#### TASK PROMPT
The answer must be every line below that contains the string "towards".
╭─ EXERCISE MATERIAL
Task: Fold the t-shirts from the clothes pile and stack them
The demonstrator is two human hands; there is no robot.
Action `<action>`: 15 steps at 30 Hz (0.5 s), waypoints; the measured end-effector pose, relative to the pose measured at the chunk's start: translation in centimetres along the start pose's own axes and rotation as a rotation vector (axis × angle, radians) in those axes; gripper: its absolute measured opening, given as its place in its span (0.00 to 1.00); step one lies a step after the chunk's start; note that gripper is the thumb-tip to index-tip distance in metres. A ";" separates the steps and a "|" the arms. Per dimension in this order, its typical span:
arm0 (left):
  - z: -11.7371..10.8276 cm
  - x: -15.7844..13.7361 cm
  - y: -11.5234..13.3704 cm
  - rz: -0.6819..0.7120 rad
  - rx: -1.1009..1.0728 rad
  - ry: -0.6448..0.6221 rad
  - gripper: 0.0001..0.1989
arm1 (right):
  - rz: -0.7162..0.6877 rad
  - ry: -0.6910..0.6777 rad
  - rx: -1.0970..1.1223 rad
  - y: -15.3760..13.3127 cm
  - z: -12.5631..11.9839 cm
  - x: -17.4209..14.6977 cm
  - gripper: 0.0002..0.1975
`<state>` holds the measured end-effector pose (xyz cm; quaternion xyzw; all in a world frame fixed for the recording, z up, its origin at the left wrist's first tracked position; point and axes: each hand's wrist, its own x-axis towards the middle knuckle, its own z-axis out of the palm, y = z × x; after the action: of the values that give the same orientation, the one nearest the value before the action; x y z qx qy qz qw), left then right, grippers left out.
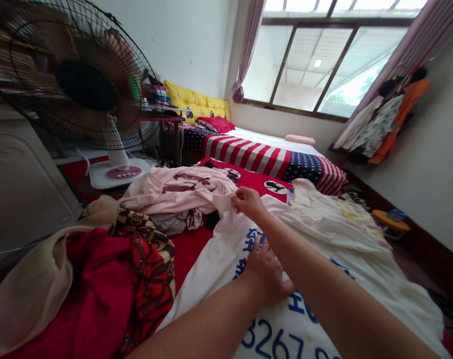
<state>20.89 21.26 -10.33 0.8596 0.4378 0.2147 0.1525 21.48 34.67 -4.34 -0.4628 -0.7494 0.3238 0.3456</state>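
We have the shirt (215,264) toward the red sheet (192,252)'s right edge, our right hand (247,202) pinching its far end, our left hand (264,274) spread on it — best press evenly, keeping cloth taut.

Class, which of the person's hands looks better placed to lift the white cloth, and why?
Probably the right hand: its fingers appear to pinch a bit of the white cloth, while the left hand lies spread on it, nearer the body.

Red cover (191,251), and it's busy!
White blue-lettered cloth (219,269) sprawls front and centre, pink garment (187,187) rumpled beyond, patterned cloth (153,271) bunched left.
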 end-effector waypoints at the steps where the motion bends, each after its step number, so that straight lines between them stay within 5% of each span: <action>1: 0.0 0.0 0.0 0.000 -0.002 -0.001 0.33 | -0.017 0.031 0.047 -0.3 -0.2 -0.3 0.06; 7: 0.1 0.1 -0.7 0.015 -0.047 0.086 0.32 | -0.011 0.068 0.537 0.6 -2.3 -4.6 0.23; 12: 0.0 0.9 -1.5 -0.025 -0.211 0.251 0.14 | 0.150 0.303 0.524 4.5 -4.1 -10.1 0.21; 15: -1.7 1.3 -2.7 -0.073 -0.294 0.439 0.14 | 0.169 0.364 0.539 6.3 -4.5 -12.2 0.20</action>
<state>18.83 23.97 -9.76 0.7447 0.4555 0.4514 0.1847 32.21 26.55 -9.60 -0.4656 -0.5218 0.4500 0.5554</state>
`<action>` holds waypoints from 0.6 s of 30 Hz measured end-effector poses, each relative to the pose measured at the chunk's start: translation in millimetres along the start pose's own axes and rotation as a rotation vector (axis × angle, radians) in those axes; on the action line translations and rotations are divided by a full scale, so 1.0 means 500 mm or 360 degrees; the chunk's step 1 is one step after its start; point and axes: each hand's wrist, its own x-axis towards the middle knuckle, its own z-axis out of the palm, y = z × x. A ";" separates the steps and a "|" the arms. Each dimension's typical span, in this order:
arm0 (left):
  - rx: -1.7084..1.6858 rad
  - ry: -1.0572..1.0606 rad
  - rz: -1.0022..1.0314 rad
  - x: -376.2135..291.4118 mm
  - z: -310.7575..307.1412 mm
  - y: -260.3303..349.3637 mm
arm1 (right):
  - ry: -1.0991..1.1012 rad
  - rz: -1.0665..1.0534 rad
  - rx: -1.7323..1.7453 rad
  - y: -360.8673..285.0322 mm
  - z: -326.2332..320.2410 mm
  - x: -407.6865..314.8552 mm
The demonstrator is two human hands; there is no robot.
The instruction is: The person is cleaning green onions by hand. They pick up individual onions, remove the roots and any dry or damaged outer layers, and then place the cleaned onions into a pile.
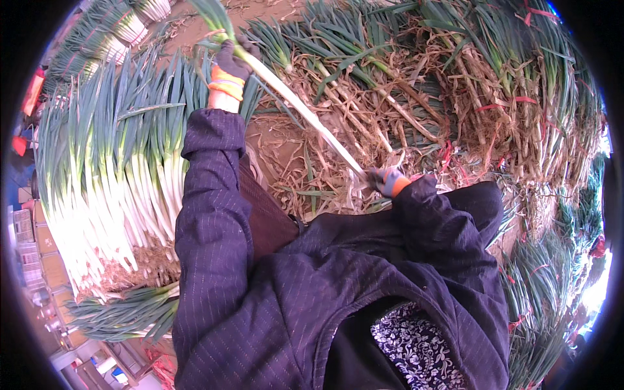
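One long green onion stalk (302, 109) stretches at a slant between my two gloved hands. My left hand (234, 61), in a dark glove with an orange cuff, grips it where the white stem turns to green leaves. Down at the root end, my right hand (387, 181) closes around the stalk's base, its fingers partly hidden by the sleeve and glove. Beneath the stalk lie dry husks and peeled leaves (292, 170). Beyond it are unpeeled green onions (360, 105) with brown, withered outer leaves. To my left, cleaned green onions (122, 180) lie side by side with white stems.
Bundled green onions (516, 107) tied with red strips are piled at the right. More tied bundles (114, 41) sit at the far upper left. Another leafy bunch (126, 312) lies at lower left, near a wooden frame (122, 360). Further leaves (541, 302) spread along my right side.
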 end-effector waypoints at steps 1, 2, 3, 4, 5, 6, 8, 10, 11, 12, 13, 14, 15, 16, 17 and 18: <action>-0.0024 0.0069 0.0158 0.011 -0.010 0.024 | -0.0123 0.0150 -0.0476 0.032 0.040 -0.006; -0.0118 -0.0074 0.0110 0.013 -0.020 0.059 | -0.0283 0.0261 -0.0704 0.066 0.065 -0.004; -0.0244 -0.0209 0.0043 0.011 -0.028 0.094 | -0.0396 0.0324 -0.0768 0.097 0.082 0.000; -0.0094 -0.0179 0.0164 0.009 -0.031 0.129 | -0.0460 0.0370 -0.0781 0.122 0.085 0.009; 0.0067 -0.0094 0.0297 0.003 -0.030 0.159 | -0.0477 0.0400 -0.0764 0.138 0.078 0.020; 0.0212 -0.0041 0.0296 -0.006 -0.026 0.184 | -0.0445 0.0421 -0.0745 0.142 0.062 0.033; 0.0220 0.0004 0.0166 -0.020 -0.006 0.199 | -0.0189 0.0417 -0.0735 0.111 0.004 0.064; 0.0114 0.0183 0.0248 -0.032 0.024 0.182 | 0.0638 0.0341 -0.0361 0.027 -0.071 0.099; 0.0028 0.0194 0.0105 -0.035 0.040 0.169 | 0.1158 -0.0094 0.0287 -0.025 -0.109 0.112; 0.0110 0.0308 0.0087 -0.040 0.051 0.138 | 0.1107 -0.0577 0.1341 -0.087 -0.129 0.131; 0.0145 0.0288 0.0053 -0.044 0.062 0.112 | 0.1166 -0.0691 0.0889 -0.143 -0.154 0.146; 0.0192 0.0199 0.0007 -0.048 0.070 0.092 | 0.1186 -0.0778 0.0557 -0.196 -0.165 0.156; 0.0218 0.0073 -0.0058 -0.050 0.078 0.074 | 0.1196 -0.0775 0.0267 -0.243 -0.178 0.175; 0.0346 0.0084 -0.0067 -0.057 0.082 0.057 | 0.1117 -0.0718 0.0174 -0.276 -0.187 0.181; 0.0428 0.0079 -0.0067 -0.063 0.086 0.043 | 0.1100 -0.0558 0.0094 -0.306 -0.195 0.197; 0.0479 0.0130 -0.0140 -0.064 0.092 0.033 | 0.1031 -0.0415 0.0331 -0.324 -0.207 0.207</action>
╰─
#### EXERCISE RESULT
`<state>` holds the measured end-effector pose (xyz cm; quaternion xyzw; all in a world frame fixed for the recording, z up, its origin at the left wrist's first tracked position; point and axes: each hand's wrist, its own x-axis towards the middle knuckle, its own z-axis out of the palm, y = z × x; after the action: of the values that give the same orientation, the one nearest the value before the action; x y z qx qy qz qw), left then right, grippers left out.
`<action>` holds waypoints from 0.6 s of 30 Hz measured end-effector poses, each relative to the pose measured at the chunk's start: translation in millimetres along the start pose's own axes and rotation as a rotation vector (axis × angle, radians) in those axes; on the action line translations and rotations are divided by a full scale, so 1.0 means 500 mm or 360 degrees; the chunk's step 1 is one step after its start; point and axes: each hand's wrist, its own x-axis towards the middle knuckle, its own z-axis out of the palm, y = z × x. A ";" separates the steps and a "|" the arms. Each dimension's typical span, in this order:

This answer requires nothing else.